Certainly, I still have a great deal of control as the students progress through each stage. After all, I wrote the instructions and feedbacks, and I evaluate each stage. Nonetheless, I make it clear from the outset that the written feedbacks (prepared before the course began) do not equal The Answers. Furthermore, gaining permission to go on to the next step does not require groups to devise responses that approximate my feedbacks. Students can, and usually do, modify or reject my models and build excellent cases for their approaches. In the "Spartan Family" problem, the families described in the final stages range in nature from variations of "Leave-It-To-Beaver" families (the reruns are still popular) to combinations of Piercy's co-moms and Le Guin's partners.
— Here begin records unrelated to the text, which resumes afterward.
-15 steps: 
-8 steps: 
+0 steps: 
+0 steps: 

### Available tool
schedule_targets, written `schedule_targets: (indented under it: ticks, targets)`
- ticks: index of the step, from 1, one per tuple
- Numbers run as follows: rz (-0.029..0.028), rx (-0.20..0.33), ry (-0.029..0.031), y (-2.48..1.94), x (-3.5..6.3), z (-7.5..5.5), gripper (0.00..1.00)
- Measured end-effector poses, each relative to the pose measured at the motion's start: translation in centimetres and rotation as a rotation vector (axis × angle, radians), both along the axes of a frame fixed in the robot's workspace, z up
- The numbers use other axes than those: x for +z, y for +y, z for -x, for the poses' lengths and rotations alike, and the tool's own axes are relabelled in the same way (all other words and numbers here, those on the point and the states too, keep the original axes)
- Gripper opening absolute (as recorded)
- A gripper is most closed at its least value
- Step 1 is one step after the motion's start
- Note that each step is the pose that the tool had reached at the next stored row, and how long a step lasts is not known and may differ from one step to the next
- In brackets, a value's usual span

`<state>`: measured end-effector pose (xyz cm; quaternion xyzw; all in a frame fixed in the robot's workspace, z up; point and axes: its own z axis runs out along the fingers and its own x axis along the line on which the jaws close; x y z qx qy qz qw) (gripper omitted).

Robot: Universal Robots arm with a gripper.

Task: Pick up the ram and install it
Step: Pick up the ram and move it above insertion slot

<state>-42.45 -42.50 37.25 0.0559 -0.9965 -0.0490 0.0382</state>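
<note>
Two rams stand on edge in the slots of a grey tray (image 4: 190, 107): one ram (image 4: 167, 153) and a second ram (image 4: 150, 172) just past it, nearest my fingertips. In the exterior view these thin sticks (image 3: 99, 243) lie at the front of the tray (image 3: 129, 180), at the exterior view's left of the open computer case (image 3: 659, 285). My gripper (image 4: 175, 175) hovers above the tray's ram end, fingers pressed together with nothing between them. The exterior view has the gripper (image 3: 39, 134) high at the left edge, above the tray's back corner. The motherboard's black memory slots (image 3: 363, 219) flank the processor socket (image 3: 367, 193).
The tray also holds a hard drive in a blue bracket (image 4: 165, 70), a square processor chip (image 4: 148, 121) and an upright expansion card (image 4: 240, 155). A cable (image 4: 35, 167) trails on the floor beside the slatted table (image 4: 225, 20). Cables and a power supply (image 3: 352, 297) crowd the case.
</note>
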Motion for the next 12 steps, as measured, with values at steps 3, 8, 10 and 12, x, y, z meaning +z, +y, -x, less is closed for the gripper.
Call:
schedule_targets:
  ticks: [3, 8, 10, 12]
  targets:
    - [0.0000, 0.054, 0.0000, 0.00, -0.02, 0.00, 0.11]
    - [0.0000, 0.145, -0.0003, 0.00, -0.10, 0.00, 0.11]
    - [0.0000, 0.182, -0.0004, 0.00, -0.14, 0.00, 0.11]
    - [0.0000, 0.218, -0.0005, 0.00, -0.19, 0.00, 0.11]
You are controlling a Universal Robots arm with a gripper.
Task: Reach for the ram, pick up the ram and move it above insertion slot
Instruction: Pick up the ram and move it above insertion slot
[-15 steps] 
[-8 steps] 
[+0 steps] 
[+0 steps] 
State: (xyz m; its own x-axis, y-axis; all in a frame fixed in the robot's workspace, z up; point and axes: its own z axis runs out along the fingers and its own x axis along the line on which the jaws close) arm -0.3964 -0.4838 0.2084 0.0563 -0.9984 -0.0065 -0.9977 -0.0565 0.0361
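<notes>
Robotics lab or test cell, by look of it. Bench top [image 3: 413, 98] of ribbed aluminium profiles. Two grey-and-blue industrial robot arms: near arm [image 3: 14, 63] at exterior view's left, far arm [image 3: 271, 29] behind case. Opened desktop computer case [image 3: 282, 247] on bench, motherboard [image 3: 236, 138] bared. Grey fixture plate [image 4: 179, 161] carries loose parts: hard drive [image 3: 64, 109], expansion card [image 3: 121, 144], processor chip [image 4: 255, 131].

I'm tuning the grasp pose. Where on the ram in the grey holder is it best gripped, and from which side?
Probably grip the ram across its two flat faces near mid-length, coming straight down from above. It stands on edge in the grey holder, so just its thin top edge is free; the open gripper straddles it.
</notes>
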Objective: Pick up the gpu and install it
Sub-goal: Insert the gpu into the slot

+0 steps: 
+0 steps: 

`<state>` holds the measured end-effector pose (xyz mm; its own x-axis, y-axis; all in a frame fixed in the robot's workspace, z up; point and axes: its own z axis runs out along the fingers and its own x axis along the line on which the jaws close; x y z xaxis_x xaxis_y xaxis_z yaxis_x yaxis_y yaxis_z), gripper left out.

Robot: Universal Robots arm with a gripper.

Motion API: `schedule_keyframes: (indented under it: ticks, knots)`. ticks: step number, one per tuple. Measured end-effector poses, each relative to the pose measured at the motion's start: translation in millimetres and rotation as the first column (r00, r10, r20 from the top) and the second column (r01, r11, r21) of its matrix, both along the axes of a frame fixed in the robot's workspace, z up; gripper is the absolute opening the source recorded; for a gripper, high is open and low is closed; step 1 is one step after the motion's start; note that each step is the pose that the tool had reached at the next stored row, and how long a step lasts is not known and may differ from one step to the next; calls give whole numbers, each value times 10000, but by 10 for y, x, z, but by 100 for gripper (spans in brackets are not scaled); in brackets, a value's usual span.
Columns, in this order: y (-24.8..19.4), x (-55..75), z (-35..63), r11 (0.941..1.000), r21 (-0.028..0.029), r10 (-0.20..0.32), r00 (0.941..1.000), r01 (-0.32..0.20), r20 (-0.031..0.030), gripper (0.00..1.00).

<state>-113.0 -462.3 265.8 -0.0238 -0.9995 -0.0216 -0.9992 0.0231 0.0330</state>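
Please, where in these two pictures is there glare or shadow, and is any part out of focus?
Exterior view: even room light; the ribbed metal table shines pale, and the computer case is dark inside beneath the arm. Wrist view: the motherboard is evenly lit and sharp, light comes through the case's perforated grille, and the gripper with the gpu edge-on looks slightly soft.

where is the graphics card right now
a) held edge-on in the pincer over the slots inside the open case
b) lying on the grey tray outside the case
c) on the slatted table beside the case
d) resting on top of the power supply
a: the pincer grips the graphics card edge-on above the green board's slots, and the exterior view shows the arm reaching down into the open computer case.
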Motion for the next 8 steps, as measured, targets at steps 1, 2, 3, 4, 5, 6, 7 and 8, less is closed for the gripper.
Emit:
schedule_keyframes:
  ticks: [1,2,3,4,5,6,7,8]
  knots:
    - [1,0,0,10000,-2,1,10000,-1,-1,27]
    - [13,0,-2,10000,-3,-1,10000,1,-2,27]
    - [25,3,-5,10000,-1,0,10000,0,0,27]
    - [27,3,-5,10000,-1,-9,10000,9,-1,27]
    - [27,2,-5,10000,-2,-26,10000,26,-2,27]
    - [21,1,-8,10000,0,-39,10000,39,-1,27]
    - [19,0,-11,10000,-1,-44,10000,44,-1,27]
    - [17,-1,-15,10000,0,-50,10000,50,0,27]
I wish I could conclude my comments on notes consistently positive. I have been very pleased with the students' discovery of the value of what they bring into the classroom from their outside lives and with their ability to design convincing and imaginative solutions that I haven't "taught" them. Several times, I've even been startled. One year a student wrote a novel based on his outline-of-utopia final exam; another year a group of students—without my knowledge—formed a cooperative living experiment that lasted for more than a year. Nevertheless, evaluating and "tabulating" the reader-response papers takes much effort, and writing the instructions and feedbacks takes a long time. Then too, Guided Design is not an inspiring approach to learning for all students. I vividly recall one student evaluation that claimed that I didn't deserve my salary; the citizens of Texas, the student maintained, were paying me to stand up in front of the class and lecture, and I wasn't doing my job. Various teaching situations can also cause problems. For instance, Guided Design night classes, especially those beginning at 5:30, can be high risk ventures. Most of the students work; inevitably some of them can't get to class on time; hence, tensions arise over late or no-show group members who aren't pulling their load. Of course, at any time of the day, a teacher could misuse the instructions and feedbacks, turning them into straightjackets that stifle students' critical and imaginative abilities.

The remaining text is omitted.